And its not that stupid humor can't be funny. Director David Zucker has proven as much in the past, with "Airplane!" (1980) and his work in the "Naked Gun" series. More recently however, as director of the last two "Scary Movie" installments, his work has been horrendous at best. Zucker hasn't taken to the franchise well, seemingly confused with how to balance parodies of horror films with a plot. Then again, a director is only as good as the script he has to work with, so perhaps the blame for this frighteningly unfunny film should be laid on screenwriters Craig Mazin and Jim Abrahams. This pair delivered a singularly uninspired and broken script that no director could have fixed. As in "Scary Movie 3," the writers err on the side of spoof rather than satire, parodying other films but refusing to skewer them in the process. They faithfully reenact the movies they caricature - "War of the Worlds," "The Grudge," "The Village," and the "Saw" movies - except they insert "comedy" by adding a dick joke here, or somebody getting smacked in the head there.

The main characters are the standard group of affable morons: Anna Faris' splendidly dim-witted Cindy; Regina Hall, who despite a grisly death in the last film resumes her role as the ever-horny Brenda; and newcomer Craig Bierko, as the Tom Cruise character from "War of the Worlds." While the impersonation is spot-on as far as appearance goes, the filmmakers again reject the notion of satire, making the character just another irrepressibly daft buffoon who regularly gets hit in the head before shitting his pants. Bierko, who has done far better work ("Cinderella Man"), is one of several celebrities (Dr. Phil, Shaq, Bill Pullman) who demonstrate that they will involve themselves in any manner of worthless tripe as long as they get a paycheck.

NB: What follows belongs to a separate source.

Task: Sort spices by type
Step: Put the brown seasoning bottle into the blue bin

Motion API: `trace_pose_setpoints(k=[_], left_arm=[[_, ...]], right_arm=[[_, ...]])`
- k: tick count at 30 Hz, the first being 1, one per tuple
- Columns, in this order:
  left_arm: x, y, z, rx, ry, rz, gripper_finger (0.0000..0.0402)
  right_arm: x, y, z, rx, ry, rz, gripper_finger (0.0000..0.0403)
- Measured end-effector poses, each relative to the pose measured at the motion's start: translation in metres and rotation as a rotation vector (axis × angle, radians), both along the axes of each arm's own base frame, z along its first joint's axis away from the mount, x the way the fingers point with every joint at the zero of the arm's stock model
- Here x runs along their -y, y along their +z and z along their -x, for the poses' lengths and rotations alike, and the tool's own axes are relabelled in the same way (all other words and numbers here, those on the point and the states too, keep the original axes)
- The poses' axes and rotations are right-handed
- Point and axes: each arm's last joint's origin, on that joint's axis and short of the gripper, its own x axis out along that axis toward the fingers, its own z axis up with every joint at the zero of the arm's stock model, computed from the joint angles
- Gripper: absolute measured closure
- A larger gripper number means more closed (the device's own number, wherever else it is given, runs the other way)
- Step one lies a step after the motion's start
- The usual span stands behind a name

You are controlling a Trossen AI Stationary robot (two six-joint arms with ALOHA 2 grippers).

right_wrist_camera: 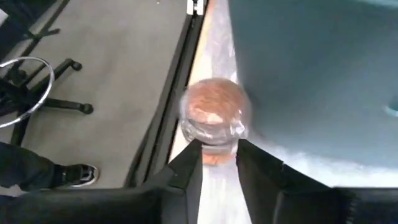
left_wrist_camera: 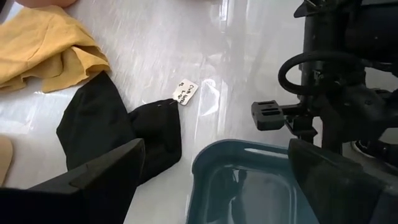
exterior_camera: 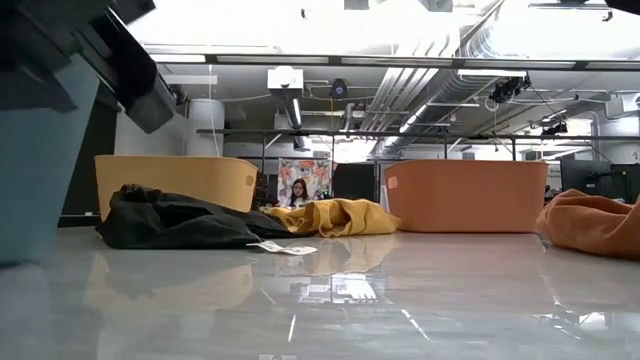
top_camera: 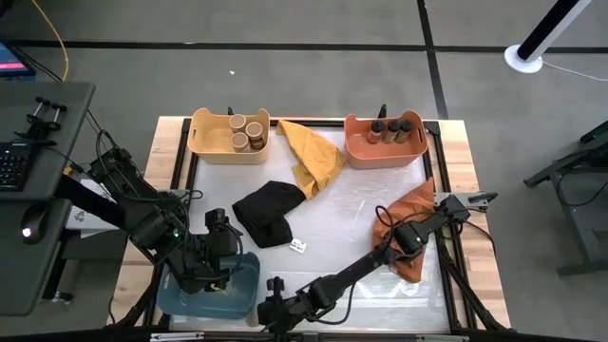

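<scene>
The right gripper (right_wrist_camera: 217, 163), clamped on a brown-topped spice jar (right_wrist_camera: 214, 115) at the tabletop's (top_camera: 361, 204) 6 o'clock edge, may let it fall; the left gripper (left_wrist_camera: 217, 180) hangs apart over the blue bin (top_camera: 204, 294).

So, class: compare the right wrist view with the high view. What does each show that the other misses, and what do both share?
Only the right wrist view shows a jar with a reddish-brown top just ahead of the right hand, plus a person's shoe on the floor. Only the high view shows the yellow bin holding tan-topped jars, the orange bin holding dark-topped jars, three cloths and the left hand. Both show the blue bin.
</scene>
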Motion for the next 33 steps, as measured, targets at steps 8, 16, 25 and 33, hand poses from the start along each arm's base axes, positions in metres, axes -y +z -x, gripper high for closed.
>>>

On the other end of the spectrum, several rappers make cameos: Lil'Jon, Chingy, Fabolous, and YoungbloodZ. You get the feeling these guys paid good money for their unnecessary appearances.

Leslie Nielson is perhaps the only actor present who truly seems to know what he's doing. A master of the genre, Nielson returns to portray the inept president, doing what he can to inject of bit of professionalism into an otherwise tiresome film. A scene where he inappropriately addresses the United Nations is certainly comical, but it's short-lived and is quickly tempered by a swift return to juvenile idiocy.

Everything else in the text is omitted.